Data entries
Segment Open

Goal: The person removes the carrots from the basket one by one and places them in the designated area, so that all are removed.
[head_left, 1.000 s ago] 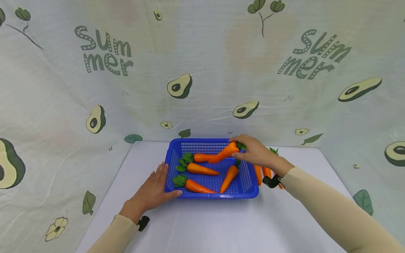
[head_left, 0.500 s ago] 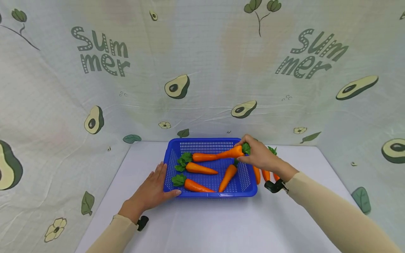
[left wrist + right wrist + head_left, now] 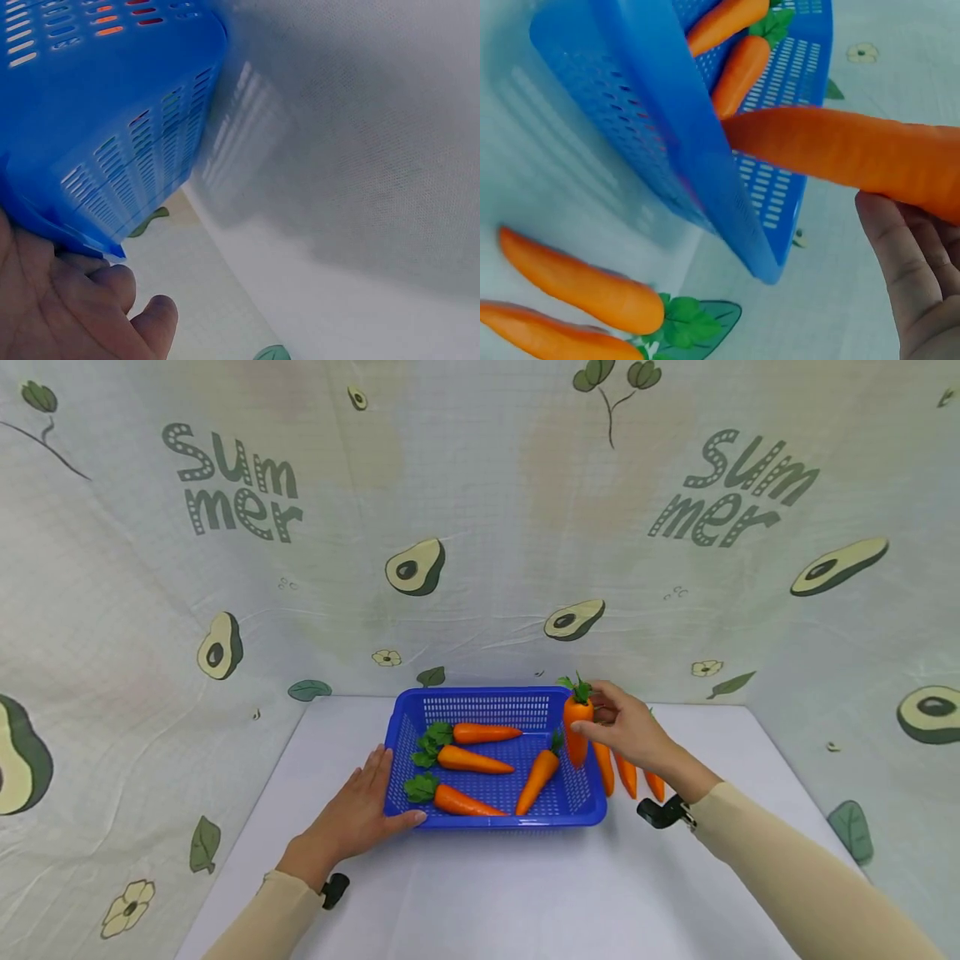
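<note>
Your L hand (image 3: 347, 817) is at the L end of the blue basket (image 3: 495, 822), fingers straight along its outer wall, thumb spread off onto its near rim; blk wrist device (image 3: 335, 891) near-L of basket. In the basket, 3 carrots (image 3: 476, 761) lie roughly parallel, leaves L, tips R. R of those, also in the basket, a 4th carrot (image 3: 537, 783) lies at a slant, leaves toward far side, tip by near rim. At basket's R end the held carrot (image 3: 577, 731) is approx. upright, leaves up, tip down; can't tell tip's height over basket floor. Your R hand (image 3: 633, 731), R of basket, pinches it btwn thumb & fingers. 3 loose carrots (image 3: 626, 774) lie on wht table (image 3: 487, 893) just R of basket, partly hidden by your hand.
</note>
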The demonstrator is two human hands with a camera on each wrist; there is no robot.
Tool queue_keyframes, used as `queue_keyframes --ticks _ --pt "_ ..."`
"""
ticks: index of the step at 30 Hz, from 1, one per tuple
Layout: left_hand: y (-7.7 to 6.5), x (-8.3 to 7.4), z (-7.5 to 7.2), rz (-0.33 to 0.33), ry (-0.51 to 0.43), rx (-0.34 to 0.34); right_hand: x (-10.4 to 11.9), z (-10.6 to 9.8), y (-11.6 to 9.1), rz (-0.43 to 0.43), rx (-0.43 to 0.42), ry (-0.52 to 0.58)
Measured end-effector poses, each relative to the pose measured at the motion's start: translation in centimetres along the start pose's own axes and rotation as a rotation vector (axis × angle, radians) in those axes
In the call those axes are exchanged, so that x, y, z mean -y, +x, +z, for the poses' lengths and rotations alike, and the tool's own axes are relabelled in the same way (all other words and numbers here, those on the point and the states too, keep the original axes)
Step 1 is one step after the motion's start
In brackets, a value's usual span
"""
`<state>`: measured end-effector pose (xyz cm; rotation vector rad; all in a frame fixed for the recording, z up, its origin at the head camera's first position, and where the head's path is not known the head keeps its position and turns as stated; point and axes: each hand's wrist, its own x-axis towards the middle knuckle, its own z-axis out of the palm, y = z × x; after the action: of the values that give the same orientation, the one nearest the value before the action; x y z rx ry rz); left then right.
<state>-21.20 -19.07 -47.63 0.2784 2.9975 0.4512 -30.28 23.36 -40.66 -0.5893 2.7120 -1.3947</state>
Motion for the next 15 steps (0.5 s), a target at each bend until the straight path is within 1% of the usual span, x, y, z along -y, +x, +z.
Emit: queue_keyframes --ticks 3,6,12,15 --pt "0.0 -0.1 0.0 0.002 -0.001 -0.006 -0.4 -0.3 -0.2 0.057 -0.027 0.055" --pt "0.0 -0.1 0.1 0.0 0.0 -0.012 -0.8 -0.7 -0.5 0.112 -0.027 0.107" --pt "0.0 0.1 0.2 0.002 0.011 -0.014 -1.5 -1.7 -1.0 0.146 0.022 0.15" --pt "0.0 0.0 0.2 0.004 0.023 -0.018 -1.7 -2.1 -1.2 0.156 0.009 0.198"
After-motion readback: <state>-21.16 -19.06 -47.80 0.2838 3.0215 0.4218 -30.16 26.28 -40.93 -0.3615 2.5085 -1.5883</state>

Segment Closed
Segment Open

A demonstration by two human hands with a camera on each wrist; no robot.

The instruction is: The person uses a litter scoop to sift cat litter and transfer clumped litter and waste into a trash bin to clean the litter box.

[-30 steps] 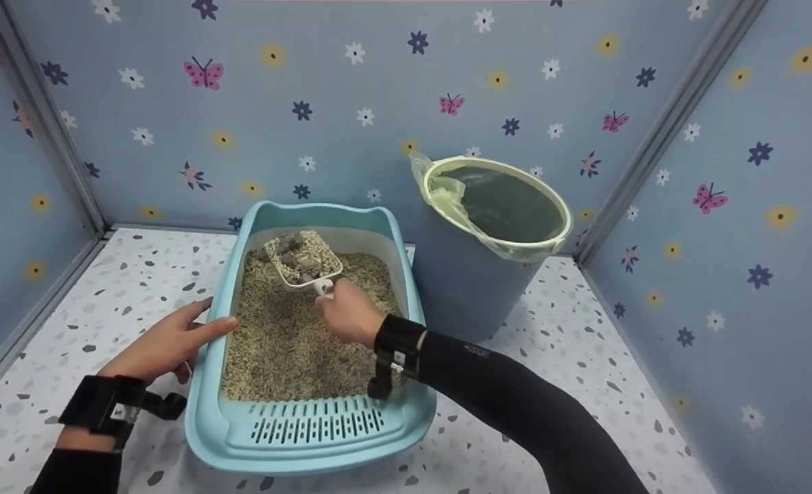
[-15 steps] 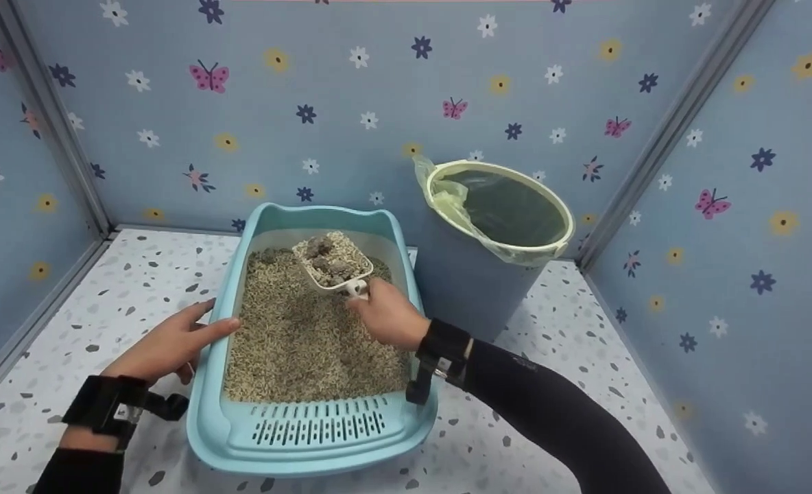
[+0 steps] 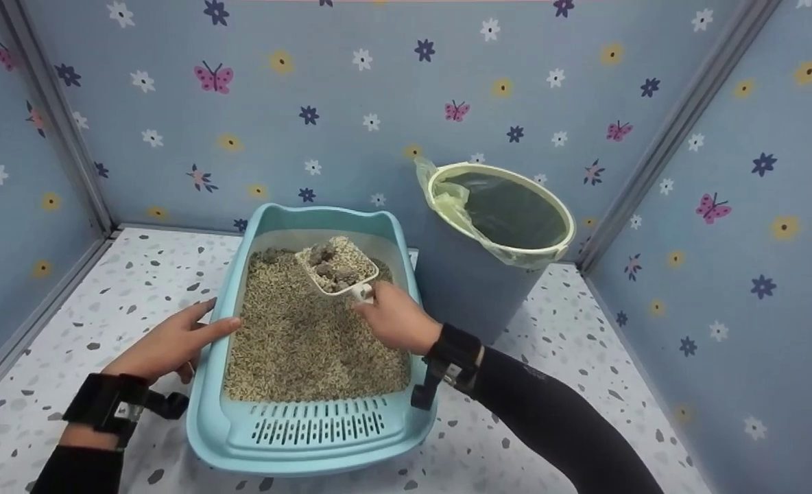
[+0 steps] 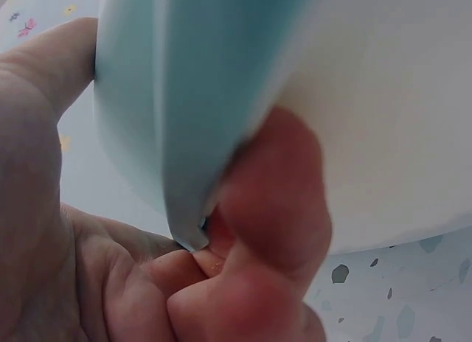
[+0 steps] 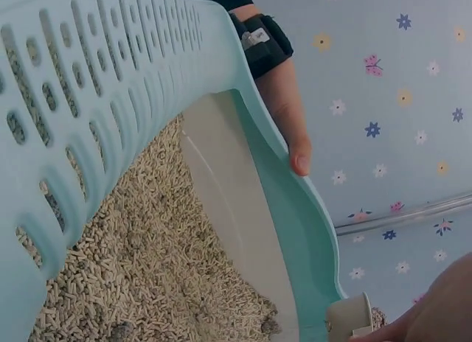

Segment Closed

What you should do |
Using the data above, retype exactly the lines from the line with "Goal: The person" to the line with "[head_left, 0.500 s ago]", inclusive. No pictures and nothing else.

Task solution |
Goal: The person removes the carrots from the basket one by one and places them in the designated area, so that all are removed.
[head_left, 1.000 s ago] 
[head_left, 0.500 s ago] 

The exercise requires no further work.